ACTION ITEM: Look below for the line holding "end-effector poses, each" and the line holding "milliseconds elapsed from". Transcribe exactly those lines and all lines between them, nothing more.

Data extracted from a collection
========

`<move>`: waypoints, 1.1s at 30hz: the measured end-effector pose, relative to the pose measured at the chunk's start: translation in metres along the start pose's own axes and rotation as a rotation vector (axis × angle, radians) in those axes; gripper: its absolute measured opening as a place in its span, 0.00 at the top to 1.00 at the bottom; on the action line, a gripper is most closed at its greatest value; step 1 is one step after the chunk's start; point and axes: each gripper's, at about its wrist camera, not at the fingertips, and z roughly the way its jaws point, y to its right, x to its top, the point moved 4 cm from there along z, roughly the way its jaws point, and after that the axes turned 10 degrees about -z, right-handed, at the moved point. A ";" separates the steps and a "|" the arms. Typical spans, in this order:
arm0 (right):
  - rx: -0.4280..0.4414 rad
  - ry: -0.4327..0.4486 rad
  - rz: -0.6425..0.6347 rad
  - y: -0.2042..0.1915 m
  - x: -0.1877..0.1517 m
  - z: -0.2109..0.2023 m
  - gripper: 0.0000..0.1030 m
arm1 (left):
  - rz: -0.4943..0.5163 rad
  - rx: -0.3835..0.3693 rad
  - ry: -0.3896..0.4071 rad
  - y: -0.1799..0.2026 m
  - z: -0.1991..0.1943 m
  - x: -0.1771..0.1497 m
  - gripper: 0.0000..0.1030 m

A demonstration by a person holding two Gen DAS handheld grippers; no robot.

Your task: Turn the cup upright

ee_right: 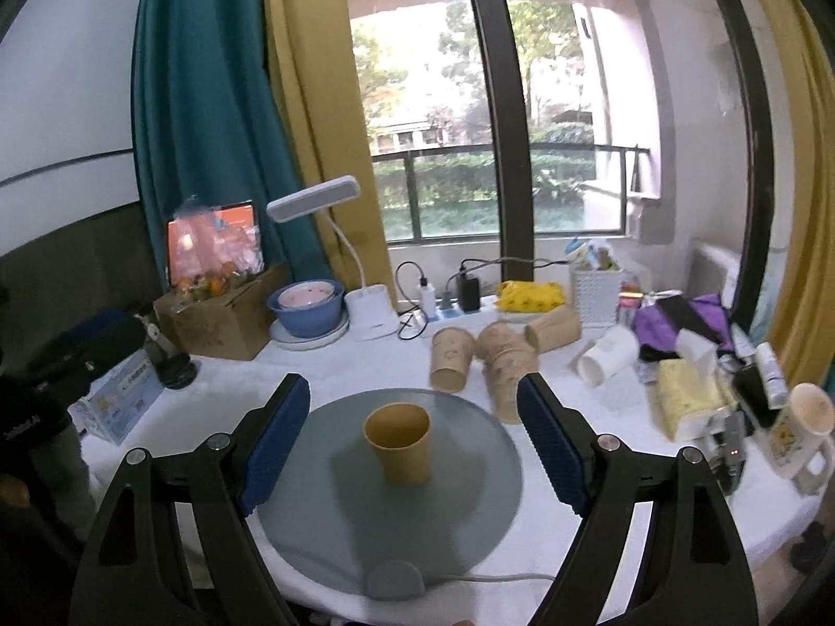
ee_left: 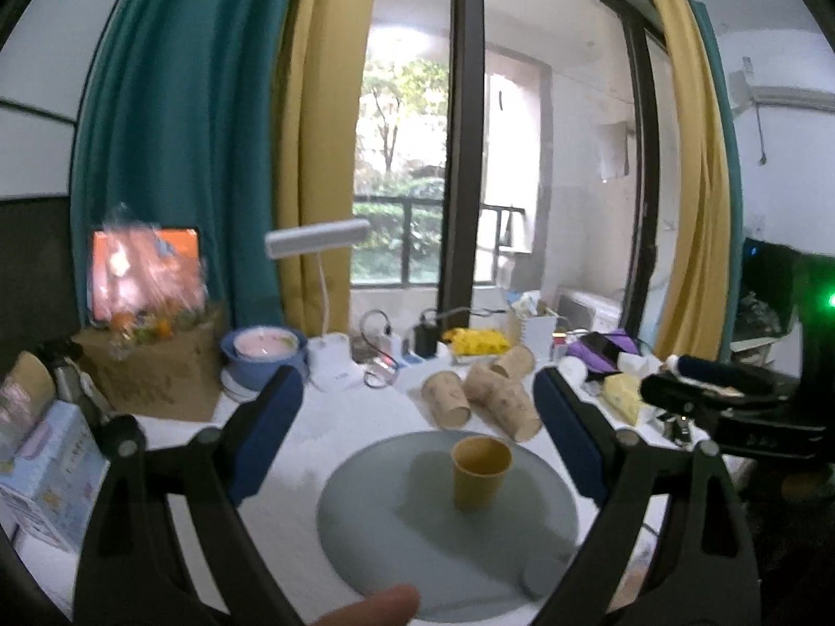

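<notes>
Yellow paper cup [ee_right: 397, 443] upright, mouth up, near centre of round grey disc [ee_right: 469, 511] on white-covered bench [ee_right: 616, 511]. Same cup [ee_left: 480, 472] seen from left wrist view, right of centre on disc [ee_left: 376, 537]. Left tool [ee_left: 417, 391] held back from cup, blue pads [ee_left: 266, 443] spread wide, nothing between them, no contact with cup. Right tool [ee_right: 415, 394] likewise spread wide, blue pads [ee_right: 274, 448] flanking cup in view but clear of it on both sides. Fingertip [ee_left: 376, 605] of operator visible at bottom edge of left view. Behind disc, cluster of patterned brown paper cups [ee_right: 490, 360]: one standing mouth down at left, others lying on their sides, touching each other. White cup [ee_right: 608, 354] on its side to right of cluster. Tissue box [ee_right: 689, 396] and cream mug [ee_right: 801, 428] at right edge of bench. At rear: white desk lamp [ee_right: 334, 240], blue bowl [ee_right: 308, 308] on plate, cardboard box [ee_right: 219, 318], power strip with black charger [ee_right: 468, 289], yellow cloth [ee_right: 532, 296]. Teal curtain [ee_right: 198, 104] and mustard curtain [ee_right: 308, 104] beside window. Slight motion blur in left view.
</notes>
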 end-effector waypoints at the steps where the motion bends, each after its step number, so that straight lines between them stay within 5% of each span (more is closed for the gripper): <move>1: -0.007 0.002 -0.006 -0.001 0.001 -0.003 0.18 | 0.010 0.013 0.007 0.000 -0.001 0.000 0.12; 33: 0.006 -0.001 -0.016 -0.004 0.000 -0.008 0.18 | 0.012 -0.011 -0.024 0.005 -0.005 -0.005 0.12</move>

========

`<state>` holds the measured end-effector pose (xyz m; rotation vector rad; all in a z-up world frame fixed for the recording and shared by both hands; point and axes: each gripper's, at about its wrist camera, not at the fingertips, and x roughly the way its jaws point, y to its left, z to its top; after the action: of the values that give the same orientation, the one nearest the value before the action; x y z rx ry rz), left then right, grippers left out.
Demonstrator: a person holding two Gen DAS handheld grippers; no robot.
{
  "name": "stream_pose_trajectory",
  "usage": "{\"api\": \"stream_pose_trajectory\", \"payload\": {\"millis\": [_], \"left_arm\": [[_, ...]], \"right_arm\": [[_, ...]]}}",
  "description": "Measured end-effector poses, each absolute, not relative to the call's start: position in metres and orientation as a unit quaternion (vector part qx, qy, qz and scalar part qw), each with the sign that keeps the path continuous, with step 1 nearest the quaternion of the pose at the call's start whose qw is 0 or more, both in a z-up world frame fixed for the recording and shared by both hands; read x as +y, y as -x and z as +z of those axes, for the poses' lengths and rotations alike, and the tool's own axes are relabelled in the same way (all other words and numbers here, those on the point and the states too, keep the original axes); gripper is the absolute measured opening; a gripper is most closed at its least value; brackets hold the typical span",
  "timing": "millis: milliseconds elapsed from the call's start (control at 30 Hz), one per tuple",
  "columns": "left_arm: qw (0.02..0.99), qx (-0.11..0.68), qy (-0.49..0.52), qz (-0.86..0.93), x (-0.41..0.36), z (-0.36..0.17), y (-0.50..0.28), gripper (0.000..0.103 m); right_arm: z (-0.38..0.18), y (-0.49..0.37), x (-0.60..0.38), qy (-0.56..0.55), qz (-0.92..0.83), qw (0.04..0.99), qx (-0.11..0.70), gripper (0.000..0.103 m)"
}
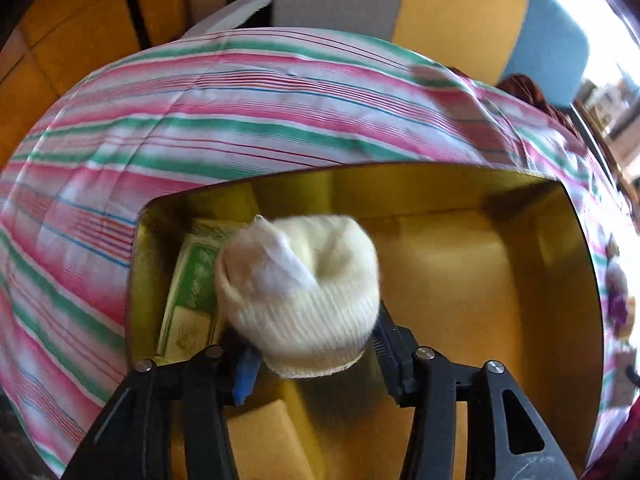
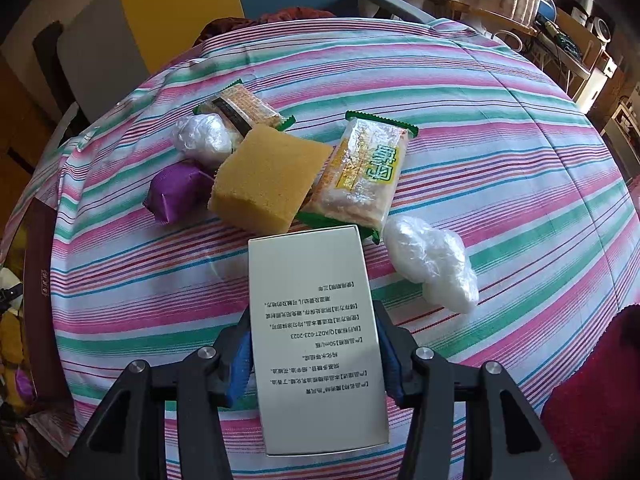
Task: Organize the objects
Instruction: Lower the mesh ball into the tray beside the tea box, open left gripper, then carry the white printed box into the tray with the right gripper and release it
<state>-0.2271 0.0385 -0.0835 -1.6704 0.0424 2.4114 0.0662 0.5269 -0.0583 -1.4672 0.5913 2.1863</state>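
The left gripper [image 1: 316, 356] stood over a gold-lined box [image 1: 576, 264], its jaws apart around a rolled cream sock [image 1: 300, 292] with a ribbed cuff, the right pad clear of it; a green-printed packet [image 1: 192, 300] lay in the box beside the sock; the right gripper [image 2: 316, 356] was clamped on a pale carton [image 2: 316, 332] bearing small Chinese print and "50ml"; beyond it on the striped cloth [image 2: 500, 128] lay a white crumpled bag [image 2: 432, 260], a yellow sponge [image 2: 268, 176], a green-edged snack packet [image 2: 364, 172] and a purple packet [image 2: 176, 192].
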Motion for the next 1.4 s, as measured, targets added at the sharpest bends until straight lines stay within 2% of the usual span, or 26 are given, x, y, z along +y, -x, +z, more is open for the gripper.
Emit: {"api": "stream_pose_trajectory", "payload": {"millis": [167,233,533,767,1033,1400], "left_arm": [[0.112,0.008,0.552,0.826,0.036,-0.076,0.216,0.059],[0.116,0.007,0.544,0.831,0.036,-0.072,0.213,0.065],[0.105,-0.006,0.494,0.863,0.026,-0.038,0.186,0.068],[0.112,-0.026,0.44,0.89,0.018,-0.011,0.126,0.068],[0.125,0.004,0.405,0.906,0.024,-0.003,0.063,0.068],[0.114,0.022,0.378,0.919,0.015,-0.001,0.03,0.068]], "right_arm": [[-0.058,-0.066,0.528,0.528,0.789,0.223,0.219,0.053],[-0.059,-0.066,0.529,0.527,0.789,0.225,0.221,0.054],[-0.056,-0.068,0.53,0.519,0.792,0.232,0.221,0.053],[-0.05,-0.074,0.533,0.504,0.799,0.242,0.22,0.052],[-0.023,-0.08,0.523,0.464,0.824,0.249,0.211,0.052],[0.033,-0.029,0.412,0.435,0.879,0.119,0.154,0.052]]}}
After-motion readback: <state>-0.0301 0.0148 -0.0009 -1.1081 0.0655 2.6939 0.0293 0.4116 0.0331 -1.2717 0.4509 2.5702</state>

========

YOUR RESPONSE:
  "description": "Measured end-effector poses, each absolute, not relative to the call's start: position in metres and orientation as a unit quaternion (vector part qx, qy, qz and scalar part qw), each with the sign that keeps the path continuous, with step 1 nearest the quaternion of the pose at the call's start whose qw is 0 or more, both in a z-up world frame fixed for the recording and shared by both hands; read x as +y, y as -x and z as +z of those axes, for the poses' lengths and rotations alike, and the tool's own axes are relabelled in the same way (all other words and numbers here, those on the point and the states too, keep the original axes); gripper is the absolute measured opening; a gripper is most closed at its least value; brackets hold the typical span",
  "timing": "millis: milliseconds elapsed from the call's start (control at 30 Hz), one per tuple",

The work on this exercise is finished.